Seulement, en 1936, les mouvements sociaux ne permettent pas d'espérer l'organisation d'une course au Mans, après les grèves. Aussi, il faudra patienter jusqu'en 1937, et améliorer l'auto en attendant. La 57G imaginée par Bugatti reste remarquable, avec son huit cylindres en ligne de 3,3 litres de cylindrée. Surtout, elle s'offre un feu latéral, permettant d'éclairer les bords de la route.
La 57G a donc rendez-vous Au volant, Roger Labric (qui écrira un superbe livre sur Le Mans en 1949) et Pierre Veyron se partagent la première, Robert Benoist et Jean-Pierre Wimille sont engagés sur la seconde. En face, on retrouve des Lagonda, Delahaye, Talbot, Delage et autres Peugeot Darl'Mat. Pourtant, sous le mauvais temps, très vite, l'équipage Wimille-Benoist va prendre les devants, et ne plus les lâcher.
Au bout de 3287,938 km/h de course, et une moyenne de 136,997 km/h, un record, la Bugatti de Benoist-Wimille s'impose haut la main, l'autre Bugatti abandonnant sur un problème de réservoir dessoudé. Une victoire retentissante pour Benoist, qui arrête sa carrière de pilote, et pour Wimille, qui se fait connaître au plus grand nombre. Enfin, le génie de Jean Bugatti est désormais auréolé de succès sportifs. Bref, Bugatti revient sur le devant de la scène en sport automobile, tandis que deux hommes de valeur s'imposent au Mans.
Lent déclin
L'histoire ne s'arrête pas là. En 1939, La fine équipe revient au Mans avec une nouvelle évolution de la 57, la 57C. Cette fois-ci, Ettore Bugatti a accédé à la demande pressante de Jean, mais à une seule condition : "Comme il n'y a qu'un seul gagnant, il n'y a besoin que d'une seule voiture. Ce qu'en d'autres temps Bentley a tenté et réussi et que notre record de 1937 n'a pas été battu, pourquoi tergiverser." A raison : Pierre Veyron et Jean-Pierre Wimille s'imposent sans soucis au volant d'une voiture à compresseur et freins ventilés. Ce sera cependant la dernière victoire majeure de Bugatti. Pire, un peu plus tard durant l'été, lors d'essais sur route ouverte avec la 57C, Jean Bugatti va se tuer.

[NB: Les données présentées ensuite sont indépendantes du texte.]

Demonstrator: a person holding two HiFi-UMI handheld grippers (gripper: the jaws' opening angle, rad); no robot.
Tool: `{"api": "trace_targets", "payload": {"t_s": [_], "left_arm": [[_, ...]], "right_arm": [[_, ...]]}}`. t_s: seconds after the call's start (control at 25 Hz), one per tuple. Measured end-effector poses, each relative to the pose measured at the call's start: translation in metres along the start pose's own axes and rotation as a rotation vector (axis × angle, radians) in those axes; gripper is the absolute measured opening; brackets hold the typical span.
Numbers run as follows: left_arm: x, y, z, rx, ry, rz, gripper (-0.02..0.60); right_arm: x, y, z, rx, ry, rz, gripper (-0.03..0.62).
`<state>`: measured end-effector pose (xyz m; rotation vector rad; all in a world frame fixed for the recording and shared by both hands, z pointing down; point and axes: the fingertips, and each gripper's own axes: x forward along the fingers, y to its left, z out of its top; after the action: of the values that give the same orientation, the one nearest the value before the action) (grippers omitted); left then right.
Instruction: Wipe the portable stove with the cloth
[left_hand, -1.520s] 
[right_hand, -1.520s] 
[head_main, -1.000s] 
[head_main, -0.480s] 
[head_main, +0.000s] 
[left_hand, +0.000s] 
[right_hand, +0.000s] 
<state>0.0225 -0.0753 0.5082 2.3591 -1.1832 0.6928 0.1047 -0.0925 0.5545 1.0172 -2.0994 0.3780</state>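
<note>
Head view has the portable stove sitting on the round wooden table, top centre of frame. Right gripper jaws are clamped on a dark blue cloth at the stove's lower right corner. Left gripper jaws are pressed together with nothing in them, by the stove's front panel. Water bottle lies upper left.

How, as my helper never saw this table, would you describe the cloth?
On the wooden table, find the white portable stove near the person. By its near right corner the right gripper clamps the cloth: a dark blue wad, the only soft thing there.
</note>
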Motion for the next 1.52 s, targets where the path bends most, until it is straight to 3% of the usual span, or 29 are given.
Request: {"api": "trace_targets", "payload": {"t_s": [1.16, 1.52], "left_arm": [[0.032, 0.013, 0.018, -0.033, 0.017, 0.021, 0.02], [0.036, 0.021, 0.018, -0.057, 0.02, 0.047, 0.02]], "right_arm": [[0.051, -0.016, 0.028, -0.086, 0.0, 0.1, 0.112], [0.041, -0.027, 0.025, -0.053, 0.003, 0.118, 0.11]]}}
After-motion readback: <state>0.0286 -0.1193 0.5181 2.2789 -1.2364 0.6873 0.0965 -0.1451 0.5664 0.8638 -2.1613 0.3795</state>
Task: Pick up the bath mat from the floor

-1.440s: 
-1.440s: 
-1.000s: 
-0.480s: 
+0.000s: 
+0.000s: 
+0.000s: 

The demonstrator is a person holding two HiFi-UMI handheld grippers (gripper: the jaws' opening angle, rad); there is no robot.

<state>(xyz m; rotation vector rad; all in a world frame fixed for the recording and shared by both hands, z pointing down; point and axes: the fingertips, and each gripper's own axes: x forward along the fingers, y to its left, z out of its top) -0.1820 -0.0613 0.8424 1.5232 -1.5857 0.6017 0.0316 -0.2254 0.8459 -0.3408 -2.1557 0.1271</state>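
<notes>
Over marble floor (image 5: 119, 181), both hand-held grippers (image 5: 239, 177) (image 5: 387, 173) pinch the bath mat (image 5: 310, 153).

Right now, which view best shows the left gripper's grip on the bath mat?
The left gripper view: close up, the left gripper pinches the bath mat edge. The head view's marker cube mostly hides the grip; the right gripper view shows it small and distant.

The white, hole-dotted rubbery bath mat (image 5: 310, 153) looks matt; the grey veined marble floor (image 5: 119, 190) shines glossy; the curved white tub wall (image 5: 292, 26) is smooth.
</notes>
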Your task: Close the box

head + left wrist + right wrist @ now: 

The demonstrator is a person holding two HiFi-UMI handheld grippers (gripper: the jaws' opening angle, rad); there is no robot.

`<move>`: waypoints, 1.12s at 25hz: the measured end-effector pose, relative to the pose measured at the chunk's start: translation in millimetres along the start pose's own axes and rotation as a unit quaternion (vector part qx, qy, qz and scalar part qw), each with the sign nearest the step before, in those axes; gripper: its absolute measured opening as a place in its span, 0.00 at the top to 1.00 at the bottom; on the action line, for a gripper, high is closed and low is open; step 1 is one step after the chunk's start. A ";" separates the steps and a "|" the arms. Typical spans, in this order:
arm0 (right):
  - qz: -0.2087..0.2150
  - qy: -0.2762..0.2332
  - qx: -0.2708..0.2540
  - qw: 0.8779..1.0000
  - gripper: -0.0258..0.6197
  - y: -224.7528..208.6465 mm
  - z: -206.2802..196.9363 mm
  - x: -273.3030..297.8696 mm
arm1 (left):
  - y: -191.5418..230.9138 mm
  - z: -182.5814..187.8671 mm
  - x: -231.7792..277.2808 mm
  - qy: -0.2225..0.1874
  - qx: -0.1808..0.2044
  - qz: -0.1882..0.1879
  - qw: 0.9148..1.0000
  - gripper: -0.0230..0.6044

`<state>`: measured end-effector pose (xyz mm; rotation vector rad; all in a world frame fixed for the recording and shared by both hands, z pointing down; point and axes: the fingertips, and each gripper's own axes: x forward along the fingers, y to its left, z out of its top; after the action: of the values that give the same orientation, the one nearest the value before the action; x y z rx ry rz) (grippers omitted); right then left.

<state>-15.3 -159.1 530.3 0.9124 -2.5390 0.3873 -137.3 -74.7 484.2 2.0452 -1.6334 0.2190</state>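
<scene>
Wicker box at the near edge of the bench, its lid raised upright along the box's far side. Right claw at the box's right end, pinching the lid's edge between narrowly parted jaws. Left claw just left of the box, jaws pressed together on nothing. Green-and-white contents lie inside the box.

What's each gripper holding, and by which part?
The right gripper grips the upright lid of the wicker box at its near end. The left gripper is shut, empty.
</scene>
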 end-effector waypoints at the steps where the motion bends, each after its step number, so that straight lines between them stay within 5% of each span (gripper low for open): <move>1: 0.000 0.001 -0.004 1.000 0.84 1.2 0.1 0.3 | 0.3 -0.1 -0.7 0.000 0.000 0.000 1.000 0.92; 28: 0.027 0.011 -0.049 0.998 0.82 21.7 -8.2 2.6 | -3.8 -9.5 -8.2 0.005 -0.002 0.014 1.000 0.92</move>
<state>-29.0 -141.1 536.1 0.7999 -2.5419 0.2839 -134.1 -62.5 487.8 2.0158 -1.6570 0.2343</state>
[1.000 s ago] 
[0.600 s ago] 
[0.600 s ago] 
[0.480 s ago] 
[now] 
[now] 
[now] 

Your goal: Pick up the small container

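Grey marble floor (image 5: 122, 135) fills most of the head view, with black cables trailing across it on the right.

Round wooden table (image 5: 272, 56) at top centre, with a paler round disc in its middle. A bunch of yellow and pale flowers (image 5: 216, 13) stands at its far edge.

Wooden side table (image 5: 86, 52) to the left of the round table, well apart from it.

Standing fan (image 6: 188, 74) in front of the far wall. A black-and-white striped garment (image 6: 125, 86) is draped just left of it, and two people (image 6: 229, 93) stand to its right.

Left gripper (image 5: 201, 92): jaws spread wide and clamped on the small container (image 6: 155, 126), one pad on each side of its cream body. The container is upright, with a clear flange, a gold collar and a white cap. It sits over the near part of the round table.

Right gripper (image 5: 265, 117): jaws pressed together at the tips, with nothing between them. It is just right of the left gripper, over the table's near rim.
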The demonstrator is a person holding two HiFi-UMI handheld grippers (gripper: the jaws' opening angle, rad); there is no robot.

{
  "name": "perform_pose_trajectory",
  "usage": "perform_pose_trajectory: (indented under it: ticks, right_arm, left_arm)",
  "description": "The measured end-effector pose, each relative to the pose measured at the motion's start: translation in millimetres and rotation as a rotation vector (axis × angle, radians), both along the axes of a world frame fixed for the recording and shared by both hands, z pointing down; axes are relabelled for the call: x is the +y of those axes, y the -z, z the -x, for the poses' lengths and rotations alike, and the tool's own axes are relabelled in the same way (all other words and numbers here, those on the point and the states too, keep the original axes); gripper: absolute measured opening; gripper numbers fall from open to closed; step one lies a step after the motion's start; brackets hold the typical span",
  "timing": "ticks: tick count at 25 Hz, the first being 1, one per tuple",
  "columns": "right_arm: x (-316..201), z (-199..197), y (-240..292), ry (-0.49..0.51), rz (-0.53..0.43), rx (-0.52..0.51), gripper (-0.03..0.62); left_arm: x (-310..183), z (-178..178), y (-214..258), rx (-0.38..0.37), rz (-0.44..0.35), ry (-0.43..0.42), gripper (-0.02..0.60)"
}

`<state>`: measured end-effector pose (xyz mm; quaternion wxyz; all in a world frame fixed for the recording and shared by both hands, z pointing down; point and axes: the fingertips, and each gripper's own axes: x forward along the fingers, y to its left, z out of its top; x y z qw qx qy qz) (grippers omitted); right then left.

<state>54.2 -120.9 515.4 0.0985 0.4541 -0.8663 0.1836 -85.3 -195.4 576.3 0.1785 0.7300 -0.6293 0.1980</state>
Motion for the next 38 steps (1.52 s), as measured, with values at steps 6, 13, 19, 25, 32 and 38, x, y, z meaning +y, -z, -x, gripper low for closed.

Ce sera le début de la fin de Bugatti, qui ne se remettra pas du second conflit mondial.
Pour la petite histoire, le duo Wimille-Benoist va encore sévir, mais non plus derrière un volant. Durant le conflit mondial, Jean-Pierre Wimille et Robert Benoist ainsi que le pilote britannique Grover-Williams, passé aussi chez Bugatti, feront partie du même réseau de résistance. Benoist étant même parachuté en 1943 sur le circuit du Mans, où il s'était imposé quelques années plus tôt. Wimille est Benoist seront cependant pris par la Gestapo en juin 1944. Si Wimille parviendra à s'échapper, Benoist sera pendu à Buchenwald en septembre. Wimille lui, reprendra sa carrière de pilote après la guerre, mais un accident lors d'essais en 1949, juste avant la première saison de Formule 1 prive la France d'un potentiel champion du monde de F1, dès 1950.